ギンガ達が先行して裏通りを進んで行き、間に合わないかもと思いギンガにお願いする。
「ギンガ先に行って!シリウスはお腹に子供が居るあたしの護衛だ!」
「「ガウ!!」」
シリウスがあたしの隣に来て並走しギンガがスピードを上げて走って行った。
「カナデ周囲の警戒を!他は何が来てもいいように」
「「「「「「畏まりました」」」」」
走りながら進むとギンガが一人の女性をかばい布で顔をを隠した相手4人を威嚇している所だった、間に合ったようだね!!
「皆任せる、あたしはギンガとあの子を守る」
「「「「畏まりました」」」」
あたしの言葉にそれぞれの刺客に向かい走り出しそれぞれに切り結び始めた。
「無事かい?」
あたしは膝をついて荒い息をついている女性に話を掛ける。
「・・・・・あなたは?」
「通りすがりの討伐者だべ、うちの子・・・あの狼達が此処で起きてる事に気が付いたんだ大丈夫?」
あたしの言葉にほっと一息ついた女性が首を振る。
「毒をくらった解毒剤は持ってる?」
それはヤバいね・・・・・周囲を確認!!仲間以外・・・敵は居るけど他は居ないね!!
「【メガヒール】」
・・・これで良し!これで死ぬ事は無いだろう・・・と思う!!
「え?眩暈と痺れが無くなった?・・・・切り傷もなくなってる?・・・・貴女まさか【神の巫女】?」
「あたしは【神の巫女】じゃないよ、アンタを救った代償はこの事を黙ってる事、いいかい?」
あたしの言葉にお姉さんが頷きながら立ち上がる。
「貴女達は命の恩人ね、此処を切り抜けられたらお礼はするわ」
「それはいらないよ、それに・・・・もう終わった」
「え?」と呟いた後固まったお姉さんを放って置いて皆に声を掛ける。
「皆ご苦労様、怪我はない?」
「ありませんが・・・すみません全員死亡しました」
「は?」
あたしはシンの言葉に間抜けな声を出してしまう、だってシン達が手加減を間違えるはずがないからだ。
「無力化した彼らが自害しました」
「・・・・・それはシン達のせいじゃないよ、気にしないで」
まさか女性を襲っていた悪漢が自害するとは思わんかったよ。
そこまでの相手が出てきている・・・・・・これはきっと関わっちゃいけない系だよ!!
「本当に助かった私はプレシアって言うの、ありがとうございます」
「まあこの子達が放っておけなかったみたいだから助けただけだよ、お礼ならこの子達にお礼を言いな」
あたしはギンガ達アニマルズを順番に撫でて行き褒めてあげる。
「そう・・・・・あなた達のおかげで死なずにすんだわ、ありがとう」
プレシアはギンガ達に深々と頭を下げた・・・・・・驚いた!いくら助けられたからと言って丁重に魔物に頭を下げるとは思わなかったよ。

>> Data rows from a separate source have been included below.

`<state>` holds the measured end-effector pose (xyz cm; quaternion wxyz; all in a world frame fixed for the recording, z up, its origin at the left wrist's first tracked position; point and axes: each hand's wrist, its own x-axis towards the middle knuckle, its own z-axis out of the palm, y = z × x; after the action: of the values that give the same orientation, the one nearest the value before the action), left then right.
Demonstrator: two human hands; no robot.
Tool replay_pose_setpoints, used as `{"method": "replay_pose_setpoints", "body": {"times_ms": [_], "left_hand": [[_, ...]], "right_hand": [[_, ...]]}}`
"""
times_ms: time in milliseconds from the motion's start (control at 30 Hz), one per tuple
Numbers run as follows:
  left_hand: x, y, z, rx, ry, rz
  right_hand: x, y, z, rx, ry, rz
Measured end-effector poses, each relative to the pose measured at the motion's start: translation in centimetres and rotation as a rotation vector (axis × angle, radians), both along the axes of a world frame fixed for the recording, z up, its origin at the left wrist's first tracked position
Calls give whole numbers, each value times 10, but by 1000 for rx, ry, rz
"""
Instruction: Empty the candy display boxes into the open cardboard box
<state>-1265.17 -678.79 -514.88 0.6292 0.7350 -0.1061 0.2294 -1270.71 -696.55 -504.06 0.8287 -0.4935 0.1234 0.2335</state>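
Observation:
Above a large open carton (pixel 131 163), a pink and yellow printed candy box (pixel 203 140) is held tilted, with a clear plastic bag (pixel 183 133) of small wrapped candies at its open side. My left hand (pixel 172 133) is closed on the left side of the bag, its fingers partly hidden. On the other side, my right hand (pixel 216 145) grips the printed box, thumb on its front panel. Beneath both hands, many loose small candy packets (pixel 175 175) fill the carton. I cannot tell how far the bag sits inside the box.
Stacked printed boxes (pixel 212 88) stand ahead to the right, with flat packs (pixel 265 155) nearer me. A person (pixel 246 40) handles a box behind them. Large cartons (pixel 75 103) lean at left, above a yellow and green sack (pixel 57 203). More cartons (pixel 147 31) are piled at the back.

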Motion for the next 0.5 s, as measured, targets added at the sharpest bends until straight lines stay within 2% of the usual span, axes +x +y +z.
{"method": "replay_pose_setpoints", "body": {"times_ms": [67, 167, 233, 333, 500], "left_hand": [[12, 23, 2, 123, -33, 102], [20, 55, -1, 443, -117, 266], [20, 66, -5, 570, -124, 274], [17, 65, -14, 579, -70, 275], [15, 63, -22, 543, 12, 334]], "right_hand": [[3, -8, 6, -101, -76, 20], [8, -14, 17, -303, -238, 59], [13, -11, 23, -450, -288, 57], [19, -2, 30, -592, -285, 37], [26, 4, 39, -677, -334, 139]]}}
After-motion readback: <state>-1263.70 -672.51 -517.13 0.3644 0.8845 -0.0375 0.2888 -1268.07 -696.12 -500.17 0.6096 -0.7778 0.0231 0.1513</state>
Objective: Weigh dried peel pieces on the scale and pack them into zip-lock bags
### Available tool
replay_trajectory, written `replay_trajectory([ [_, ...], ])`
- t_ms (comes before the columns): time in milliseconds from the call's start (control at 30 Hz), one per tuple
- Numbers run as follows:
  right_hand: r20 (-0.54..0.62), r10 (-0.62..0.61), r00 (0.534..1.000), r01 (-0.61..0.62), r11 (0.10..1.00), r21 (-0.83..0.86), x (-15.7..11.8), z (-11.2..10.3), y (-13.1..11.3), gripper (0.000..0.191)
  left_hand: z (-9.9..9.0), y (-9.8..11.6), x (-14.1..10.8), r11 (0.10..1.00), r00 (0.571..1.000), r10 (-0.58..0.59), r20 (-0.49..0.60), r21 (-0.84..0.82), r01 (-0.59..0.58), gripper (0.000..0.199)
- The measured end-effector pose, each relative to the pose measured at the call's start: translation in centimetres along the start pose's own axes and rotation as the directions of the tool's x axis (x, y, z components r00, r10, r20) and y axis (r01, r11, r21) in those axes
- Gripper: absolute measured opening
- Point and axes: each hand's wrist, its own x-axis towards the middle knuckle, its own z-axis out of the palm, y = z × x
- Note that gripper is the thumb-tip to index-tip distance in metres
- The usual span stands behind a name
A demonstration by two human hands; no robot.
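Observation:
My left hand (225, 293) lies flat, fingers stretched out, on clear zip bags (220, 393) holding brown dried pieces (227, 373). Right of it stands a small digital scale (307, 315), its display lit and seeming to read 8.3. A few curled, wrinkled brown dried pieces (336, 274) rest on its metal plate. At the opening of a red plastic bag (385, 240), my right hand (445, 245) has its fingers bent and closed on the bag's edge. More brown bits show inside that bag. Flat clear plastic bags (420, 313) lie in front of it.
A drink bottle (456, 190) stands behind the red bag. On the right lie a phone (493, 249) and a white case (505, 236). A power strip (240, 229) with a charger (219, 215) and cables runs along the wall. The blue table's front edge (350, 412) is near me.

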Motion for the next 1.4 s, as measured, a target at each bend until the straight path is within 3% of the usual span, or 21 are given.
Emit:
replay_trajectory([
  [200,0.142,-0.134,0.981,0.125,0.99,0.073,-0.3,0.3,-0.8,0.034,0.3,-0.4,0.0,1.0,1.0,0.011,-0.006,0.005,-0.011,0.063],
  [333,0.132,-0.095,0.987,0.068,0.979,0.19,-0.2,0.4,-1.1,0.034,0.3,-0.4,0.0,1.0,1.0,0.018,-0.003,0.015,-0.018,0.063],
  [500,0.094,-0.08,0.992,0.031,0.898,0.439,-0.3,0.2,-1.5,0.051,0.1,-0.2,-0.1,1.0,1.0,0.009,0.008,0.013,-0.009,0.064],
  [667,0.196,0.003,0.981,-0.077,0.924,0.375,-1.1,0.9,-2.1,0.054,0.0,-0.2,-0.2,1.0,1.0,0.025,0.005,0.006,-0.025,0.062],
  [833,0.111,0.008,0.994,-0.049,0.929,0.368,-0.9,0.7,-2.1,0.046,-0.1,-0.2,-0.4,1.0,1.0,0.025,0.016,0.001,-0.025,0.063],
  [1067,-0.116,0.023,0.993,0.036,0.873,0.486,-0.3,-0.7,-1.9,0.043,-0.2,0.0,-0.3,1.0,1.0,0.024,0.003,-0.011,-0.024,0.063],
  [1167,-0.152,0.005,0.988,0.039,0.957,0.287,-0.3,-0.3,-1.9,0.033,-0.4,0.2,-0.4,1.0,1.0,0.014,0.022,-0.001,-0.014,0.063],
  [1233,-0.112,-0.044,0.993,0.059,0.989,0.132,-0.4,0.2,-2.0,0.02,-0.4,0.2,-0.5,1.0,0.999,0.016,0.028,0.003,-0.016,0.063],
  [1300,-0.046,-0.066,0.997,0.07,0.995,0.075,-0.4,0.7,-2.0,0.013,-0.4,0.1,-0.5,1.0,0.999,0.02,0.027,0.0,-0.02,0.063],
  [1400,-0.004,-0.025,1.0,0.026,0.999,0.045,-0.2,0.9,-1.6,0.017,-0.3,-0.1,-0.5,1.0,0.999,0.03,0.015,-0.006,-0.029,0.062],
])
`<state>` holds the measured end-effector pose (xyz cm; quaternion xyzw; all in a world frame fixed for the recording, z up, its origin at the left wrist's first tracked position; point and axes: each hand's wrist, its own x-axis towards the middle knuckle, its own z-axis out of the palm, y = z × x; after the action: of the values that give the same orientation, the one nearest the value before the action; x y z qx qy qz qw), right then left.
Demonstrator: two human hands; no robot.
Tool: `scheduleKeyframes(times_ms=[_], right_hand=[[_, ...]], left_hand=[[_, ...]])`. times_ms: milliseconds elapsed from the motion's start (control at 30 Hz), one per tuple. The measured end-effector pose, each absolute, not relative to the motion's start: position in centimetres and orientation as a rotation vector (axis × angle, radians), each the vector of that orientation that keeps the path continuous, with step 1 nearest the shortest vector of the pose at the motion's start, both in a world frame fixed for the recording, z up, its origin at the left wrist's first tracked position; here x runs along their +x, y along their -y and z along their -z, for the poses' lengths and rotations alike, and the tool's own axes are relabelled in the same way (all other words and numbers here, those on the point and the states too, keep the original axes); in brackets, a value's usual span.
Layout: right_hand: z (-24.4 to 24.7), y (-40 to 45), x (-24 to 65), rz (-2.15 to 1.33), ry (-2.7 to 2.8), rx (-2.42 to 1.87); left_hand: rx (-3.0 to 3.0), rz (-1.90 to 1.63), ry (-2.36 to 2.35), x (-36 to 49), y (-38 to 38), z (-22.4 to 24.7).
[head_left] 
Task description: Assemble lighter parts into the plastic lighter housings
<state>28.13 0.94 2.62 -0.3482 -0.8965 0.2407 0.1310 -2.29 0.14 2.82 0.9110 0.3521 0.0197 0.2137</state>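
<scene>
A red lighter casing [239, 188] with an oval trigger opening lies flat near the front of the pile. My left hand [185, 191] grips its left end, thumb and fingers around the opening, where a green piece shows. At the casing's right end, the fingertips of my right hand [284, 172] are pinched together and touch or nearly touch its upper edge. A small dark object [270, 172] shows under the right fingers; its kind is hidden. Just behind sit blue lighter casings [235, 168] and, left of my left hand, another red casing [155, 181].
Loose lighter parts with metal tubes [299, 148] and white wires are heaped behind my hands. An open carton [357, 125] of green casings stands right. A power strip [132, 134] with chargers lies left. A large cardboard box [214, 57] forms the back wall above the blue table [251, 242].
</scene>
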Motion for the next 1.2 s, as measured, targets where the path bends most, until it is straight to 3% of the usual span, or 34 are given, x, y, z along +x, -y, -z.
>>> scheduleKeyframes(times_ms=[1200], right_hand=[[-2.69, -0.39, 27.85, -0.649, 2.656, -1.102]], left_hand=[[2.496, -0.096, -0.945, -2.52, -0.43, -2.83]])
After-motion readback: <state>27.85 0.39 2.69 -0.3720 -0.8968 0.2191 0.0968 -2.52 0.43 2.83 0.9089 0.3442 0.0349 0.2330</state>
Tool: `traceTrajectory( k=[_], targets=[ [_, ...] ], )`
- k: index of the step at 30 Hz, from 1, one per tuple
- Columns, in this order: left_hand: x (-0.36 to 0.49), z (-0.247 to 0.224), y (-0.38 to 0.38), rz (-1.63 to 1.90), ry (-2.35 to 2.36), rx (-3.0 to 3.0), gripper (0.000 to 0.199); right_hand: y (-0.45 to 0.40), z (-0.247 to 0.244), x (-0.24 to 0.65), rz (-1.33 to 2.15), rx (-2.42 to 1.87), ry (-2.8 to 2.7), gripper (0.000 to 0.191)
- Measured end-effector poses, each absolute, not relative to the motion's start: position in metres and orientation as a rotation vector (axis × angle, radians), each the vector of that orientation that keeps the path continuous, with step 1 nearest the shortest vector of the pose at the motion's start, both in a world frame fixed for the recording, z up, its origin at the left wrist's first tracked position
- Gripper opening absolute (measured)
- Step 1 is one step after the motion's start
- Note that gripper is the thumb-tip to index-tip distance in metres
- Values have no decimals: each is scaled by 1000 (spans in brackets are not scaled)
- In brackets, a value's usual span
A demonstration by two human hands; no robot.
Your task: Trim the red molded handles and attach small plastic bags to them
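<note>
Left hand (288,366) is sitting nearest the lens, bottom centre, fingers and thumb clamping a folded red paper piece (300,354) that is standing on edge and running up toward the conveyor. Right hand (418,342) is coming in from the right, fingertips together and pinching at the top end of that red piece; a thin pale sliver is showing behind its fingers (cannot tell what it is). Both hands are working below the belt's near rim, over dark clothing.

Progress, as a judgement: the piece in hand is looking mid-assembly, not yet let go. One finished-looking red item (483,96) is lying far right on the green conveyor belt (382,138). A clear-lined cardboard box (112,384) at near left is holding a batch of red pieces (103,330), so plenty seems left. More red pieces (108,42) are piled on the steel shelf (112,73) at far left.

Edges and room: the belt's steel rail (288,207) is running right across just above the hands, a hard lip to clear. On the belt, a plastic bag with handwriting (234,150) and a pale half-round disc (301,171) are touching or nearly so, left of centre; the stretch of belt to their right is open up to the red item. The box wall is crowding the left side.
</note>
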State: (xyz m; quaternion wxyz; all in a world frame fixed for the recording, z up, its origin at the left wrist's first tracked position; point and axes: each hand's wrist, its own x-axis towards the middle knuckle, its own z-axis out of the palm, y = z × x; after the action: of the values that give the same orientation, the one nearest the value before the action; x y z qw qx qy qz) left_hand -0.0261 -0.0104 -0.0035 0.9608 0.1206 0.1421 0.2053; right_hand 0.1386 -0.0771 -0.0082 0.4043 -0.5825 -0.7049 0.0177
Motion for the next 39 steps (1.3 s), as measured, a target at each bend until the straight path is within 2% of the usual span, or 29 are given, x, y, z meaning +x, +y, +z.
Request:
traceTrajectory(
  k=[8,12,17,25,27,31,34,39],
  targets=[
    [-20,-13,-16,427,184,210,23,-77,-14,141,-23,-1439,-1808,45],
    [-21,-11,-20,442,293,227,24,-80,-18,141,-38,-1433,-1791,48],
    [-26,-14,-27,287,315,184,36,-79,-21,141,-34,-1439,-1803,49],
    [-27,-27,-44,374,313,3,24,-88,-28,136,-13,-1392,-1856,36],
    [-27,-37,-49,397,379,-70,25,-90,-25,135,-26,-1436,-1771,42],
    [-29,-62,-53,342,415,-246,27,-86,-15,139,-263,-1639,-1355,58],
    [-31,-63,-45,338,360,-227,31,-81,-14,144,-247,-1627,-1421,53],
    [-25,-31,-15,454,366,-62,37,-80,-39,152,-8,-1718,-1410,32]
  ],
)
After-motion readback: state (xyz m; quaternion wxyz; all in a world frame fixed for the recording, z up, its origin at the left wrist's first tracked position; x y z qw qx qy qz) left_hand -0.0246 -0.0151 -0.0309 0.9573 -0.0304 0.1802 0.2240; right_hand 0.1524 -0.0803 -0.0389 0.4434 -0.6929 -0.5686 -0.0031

「「ガウ!!」」 「ブルゥ!」 「クゥ!」 「クワッ!」
うちの子達も返事をした後またあたしに甘えて来る、可愛いなぁ!!
「プレシア、後はあんたに任せていい?あたし達この国に来たばかりだからどうすればいいかわからんし」
「もちろんよ、被害者は私なんだし衛兵を呼んですべてを話すわ」
「できればあたしの能力は内緒にしてね?それが対価なんだから」
プレシアに念を入れておく、下手したら神殿関係者が押し寄せてくるからね!!
「もちろんよ恩人に対してそんな不義理はしないわ」
その言葉に頷きあたし達はその場を離れ宿に帰った。